09.02.2010
A qui la Cour des Comptes ?
Les testaments politiques sont faits pour ne pas être lus, ou en tous cas pour ne pas être respectés. Même implicites, les dernières volontés publiques sont inhumées avec leur auteur, surtout quand il fut un peu encombrant de son vivant.
C’est certainement ce qui va se produire avec l’ultime rapport de la Cour des Comptes version Philippe Seguin. D’autant plus qu’une grande gueule comme ça, on a beau la pleurer aux Invalides, on n’est quand même pas mécontents que la Providence se soit chargée de lui fermer le clapet.
Cynique « Restons Correct ! » ? Peut-être, mais à force d’avoir lu, année après année, les « bonnes feuilles » d’un rapport qui s’évertue depuis des lustres à souligner l’incurie étatique sans que rien de sérieux ne soit fait pour y remédier, on finit par en prendre son parti.
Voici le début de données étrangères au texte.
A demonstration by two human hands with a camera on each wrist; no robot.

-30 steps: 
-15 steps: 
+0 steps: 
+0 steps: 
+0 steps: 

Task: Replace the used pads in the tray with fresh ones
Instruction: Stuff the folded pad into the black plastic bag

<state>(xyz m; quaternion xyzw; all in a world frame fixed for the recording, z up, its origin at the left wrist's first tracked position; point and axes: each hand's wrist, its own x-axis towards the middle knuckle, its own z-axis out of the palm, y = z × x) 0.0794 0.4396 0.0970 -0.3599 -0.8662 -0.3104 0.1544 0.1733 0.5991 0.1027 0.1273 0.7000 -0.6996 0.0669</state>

On se dit que tant que les parlementaires de toutes obédiences préfèreront voter des Grandes Lois sur la burka ou la surveillance de nos connections wouaib plutôt que de contrôler ce que l’exécutif fait concrètement avec nos sous, il n’y aucune raison que ça change.
Ainsi va la France, ainsi vont les déficits, les budgets publics et la dette à vau-l’eau.
Ce serait donc à Anne-Marie Idrac que reviendrait la lourde tâche de succéder au tonitruant Philippe.
Question look pas de doute : ça va changer. Pour autant, et sans vouloir être un seul instant désagréable avec cette brave dame, ça risque aussi de moins le faire question autorité.
Ceux qui la connaissent le savent, m’dame Idrac ce n’est pas le genre à mettre les pieds dans le plat, à ce curer les trous de nez en public ou à parler la bouche pleine de (vraie) galette-saucisse.
Ca serait plutôt thé de Chine et toasts à peine beurrés que couscous-merguez et p’tits vins de pays bien d’chez nous ; plutôt langue de bois et sourires bien élevés que gueule de bois et gueulantes homériques.
Après tout, quelle importance ? Vu ce qu’il advient ordinairement des rapports de la Cour des Comptes…
08.02.2010
Hymne et Nation
En France c’est bien connu, tout finit par des chansons, à boire, paillardes ou patriotiques. Débattre du sexe des anges, de l’identité nationale ou de la sauvegarde de la (vraie) galette-saucisse ne saurait se concevoir sans coups à boire ni chansonnette à pousser.
Le répertoire est heureusement large : il pleut, il pleut bergère pour les débats sur le réchauffement climatique, le p’tit vin blanc pour ceux sur la sécurité routière, l’internationale pour clôturer le banquet annuel des cocos à la retraite… Ce n’est heureusement pas le choix qui manque.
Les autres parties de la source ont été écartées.